Entries shown =>

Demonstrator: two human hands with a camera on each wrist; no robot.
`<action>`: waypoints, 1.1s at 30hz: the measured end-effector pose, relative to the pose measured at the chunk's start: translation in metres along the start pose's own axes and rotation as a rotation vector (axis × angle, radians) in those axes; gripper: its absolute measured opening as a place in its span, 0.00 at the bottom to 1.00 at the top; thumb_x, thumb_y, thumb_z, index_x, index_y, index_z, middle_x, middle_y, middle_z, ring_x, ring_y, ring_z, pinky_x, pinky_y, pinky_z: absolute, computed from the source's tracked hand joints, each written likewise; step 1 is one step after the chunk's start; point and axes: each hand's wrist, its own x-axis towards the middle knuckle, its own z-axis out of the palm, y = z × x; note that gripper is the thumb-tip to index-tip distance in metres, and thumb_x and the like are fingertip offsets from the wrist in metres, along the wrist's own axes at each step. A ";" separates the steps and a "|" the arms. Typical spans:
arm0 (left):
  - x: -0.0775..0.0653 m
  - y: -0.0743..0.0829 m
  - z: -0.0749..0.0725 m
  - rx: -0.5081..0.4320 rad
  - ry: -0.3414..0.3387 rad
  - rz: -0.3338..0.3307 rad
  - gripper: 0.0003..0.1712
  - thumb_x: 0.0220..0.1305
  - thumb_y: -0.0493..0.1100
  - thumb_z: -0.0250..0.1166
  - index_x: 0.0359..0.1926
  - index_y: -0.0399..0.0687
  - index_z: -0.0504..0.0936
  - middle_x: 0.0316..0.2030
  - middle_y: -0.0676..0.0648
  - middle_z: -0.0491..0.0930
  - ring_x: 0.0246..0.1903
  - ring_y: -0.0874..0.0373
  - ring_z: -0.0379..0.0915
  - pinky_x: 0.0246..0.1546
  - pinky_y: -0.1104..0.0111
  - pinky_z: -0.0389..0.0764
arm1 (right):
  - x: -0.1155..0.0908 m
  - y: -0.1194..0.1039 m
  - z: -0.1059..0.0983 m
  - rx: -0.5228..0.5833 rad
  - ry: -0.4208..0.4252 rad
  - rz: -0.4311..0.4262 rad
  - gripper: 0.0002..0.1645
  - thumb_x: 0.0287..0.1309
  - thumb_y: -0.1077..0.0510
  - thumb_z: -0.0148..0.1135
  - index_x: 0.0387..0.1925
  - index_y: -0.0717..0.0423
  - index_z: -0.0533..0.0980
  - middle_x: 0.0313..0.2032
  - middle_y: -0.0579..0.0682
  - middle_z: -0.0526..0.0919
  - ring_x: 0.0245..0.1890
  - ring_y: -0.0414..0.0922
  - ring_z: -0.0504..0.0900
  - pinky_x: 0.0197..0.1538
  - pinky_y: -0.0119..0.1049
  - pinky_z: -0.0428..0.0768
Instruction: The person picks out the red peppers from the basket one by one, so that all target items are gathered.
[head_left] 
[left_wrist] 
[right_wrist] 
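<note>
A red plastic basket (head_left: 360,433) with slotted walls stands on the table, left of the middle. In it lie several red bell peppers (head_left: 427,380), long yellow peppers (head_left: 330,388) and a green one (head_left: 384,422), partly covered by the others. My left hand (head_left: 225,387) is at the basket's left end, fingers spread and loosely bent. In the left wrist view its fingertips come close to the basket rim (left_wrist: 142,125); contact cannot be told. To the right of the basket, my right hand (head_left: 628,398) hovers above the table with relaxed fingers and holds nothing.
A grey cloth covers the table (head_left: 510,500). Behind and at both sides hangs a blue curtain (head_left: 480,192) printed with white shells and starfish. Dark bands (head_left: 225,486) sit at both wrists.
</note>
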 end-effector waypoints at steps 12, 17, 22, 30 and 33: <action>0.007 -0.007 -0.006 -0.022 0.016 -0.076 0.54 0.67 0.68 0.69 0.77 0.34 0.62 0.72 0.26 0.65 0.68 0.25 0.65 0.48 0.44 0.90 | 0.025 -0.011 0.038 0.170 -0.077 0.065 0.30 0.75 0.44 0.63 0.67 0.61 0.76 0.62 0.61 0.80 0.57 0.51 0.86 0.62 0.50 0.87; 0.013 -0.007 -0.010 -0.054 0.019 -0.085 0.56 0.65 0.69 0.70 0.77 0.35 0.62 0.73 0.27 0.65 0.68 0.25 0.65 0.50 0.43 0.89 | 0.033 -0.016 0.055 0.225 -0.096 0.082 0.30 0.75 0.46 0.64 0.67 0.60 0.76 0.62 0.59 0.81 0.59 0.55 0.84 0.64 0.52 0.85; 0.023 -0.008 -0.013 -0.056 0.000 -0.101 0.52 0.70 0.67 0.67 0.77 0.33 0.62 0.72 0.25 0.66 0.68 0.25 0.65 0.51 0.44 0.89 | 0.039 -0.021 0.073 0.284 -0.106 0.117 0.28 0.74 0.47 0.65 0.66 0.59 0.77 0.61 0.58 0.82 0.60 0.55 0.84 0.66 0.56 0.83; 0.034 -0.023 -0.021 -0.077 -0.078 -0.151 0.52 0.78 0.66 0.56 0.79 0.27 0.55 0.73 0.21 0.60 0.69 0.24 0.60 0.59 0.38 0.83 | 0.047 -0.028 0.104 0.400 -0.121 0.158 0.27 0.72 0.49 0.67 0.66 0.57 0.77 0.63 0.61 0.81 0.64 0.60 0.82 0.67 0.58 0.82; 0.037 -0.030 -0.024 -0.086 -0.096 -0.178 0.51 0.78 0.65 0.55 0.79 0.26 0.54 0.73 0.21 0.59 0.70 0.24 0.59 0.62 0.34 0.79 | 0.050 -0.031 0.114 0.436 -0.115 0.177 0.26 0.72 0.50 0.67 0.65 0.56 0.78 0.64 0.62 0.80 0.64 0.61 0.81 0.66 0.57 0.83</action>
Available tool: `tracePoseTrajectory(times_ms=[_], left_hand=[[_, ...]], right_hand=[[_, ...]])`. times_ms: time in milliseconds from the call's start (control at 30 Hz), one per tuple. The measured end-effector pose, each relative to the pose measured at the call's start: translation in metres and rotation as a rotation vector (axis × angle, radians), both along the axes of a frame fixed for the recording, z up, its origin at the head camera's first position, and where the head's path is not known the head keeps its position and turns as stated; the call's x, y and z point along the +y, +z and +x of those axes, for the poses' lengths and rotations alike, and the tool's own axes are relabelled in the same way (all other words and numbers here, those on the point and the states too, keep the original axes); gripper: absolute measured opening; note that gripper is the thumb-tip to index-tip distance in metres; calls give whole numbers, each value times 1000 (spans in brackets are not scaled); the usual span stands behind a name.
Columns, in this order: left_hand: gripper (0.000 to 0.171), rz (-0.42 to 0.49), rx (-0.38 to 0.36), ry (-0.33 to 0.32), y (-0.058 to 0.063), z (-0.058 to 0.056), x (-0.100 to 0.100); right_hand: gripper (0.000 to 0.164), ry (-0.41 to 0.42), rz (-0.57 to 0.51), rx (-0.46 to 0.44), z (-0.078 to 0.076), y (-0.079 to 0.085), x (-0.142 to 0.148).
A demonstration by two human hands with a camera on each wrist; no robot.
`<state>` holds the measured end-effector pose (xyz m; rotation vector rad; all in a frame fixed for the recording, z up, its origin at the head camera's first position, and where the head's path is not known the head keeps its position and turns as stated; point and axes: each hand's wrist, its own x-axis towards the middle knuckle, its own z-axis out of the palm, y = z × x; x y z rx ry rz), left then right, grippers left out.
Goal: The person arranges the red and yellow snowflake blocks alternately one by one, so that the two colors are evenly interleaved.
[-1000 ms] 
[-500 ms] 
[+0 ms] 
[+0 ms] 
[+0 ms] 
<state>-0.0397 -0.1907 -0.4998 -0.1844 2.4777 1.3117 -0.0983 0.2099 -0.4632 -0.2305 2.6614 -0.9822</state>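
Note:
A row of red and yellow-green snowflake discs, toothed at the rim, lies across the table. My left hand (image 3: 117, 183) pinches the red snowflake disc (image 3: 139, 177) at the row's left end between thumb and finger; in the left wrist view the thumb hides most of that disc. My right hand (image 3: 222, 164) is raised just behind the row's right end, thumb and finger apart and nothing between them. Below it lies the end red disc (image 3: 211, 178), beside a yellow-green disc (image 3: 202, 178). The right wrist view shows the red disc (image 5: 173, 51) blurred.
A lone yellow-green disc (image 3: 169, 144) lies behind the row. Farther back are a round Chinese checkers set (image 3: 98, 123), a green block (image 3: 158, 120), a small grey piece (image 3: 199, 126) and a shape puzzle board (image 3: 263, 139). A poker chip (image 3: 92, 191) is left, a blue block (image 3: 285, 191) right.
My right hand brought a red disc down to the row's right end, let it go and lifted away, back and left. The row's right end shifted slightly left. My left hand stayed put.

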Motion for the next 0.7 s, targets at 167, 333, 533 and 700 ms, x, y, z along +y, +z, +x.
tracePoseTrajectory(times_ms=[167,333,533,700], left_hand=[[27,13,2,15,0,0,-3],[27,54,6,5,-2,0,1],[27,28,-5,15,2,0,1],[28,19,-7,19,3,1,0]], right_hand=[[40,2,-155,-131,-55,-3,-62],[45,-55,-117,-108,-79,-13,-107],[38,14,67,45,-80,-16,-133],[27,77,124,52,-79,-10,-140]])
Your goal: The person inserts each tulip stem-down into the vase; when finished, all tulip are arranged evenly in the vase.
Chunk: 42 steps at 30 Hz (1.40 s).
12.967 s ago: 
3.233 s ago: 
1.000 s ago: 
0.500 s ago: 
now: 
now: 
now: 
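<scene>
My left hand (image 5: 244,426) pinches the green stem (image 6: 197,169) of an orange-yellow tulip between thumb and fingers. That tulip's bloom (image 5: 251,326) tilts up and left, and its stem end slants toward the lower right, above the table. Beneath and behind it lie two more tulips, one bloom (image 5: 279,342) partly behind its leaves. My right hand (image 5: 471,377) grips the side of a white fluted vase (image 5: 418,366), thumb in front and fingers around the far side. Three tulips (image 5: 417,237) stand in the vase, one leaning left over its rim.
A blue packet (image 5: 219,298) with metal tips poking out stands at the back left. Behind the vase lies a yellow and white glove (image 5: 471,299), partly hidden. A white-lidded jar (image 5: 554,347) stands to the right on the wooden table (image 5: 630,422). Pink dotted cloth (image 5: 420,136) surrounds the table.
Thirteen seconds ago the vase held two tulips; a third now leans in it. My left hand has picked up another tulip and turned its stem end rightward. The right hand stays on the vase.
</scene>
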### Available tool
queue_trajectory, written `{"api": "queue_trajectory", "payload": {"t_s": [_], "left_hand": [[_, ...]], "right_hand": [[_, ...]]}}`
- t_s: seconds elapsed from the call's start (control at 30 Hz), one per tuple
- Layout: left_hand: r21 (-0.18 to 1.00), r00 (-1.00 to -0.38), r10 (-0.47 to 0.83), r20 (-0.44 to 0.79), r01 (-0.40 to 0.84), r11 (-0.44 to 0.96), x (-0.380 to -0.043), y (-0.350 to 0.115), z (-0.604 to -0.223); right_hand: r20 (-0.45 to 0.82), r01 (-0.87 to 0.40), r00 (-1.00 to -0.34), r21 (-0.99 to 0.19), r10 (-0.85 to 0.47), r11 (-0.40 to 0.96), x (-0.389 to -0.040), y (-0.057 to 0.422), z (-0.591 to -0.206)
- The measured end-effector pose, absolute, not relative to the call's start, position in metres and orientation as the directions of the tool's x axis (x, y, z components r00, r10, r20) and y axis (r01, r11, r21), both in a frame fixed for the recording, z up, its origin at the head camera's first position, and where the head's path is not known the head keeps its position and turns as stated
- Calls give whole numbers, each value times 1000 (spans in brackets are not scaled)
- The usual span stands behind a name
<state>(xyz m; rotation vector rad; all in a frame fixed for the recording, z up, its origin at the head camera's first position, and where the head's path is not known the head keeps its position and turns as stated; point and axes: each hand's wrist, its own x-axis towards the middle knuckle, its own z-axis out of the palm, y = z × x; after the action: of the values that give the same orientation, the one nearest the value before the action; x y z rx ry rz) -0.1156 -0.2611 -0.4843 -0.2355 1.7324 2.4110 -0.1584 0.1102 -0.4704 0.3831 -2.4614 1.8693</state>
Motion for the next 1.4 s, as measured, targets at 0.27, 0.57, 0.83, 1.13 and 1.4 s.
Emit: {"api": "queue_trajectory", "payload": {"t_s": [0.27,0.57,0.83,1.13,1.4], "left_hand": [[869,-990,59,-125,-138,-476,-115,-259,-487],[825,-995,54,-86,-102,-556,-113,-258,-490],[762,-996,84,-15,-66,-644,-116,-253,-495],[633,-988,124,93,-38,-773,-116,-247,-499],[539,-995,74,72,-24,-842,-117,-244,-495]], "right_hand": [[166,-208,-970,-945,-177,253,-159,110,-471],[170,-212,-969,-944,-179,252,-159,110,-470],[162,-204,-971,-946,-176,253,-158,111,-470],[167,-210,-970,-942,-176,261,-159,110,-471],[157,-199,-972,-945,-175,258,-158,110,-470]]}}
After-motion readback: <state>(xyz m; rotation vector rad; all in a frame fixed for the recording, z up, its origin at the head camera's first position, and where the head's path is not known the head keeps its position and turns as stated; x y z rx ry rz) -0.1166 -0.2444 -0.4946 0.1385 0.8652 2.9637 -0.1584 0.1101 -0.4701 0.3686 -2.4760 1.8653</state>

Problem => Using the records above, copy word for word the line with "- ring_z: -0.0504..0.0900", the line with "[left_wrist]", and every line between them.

Answer for the task =>
  - ring_z: -0.0504..0.0900
  - pinky_x: 0.0197..0.1538
  - pinky_y: -0.0119..0.1049
  - pinky_z: -0.0428..0.0768
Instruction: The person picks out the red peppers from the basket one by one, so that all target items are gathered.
[head_left] 
[left_wrist] 

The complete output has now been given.